The problem:
How many lines below hold the string "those"? Report that number alone.

Collected data:
--- START ---
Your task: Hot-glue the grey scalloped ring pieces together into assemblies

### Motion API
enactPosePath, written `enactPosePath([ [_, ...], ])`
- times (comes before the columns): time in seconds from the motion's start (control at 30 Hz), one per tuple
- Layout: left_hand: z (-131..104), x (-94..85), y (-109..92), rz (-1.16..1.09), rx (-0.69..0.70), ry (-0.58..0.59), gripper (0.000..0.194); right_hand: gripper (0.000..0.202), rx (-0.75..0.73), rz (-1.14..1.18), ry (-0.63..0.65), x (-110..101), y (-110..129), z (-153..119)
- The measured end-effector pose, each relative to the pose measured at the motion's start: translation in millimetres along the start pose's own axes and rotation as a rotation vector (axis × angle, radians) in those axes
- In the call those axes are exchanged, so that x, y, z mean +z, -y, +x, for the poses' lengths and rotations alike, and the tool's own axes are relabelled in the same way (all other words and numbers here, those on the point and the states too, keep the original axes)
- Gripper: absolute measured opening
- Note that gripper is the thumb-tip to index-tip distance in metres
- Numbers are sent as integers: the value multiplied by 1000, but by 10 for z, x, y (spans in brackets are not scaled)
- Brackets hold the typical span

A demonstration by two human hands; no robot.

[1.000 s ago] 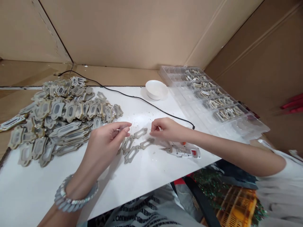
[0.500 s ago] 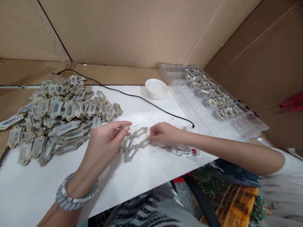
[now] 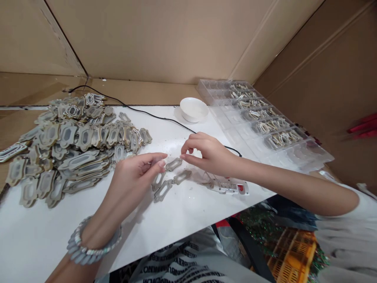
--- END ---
Response:
2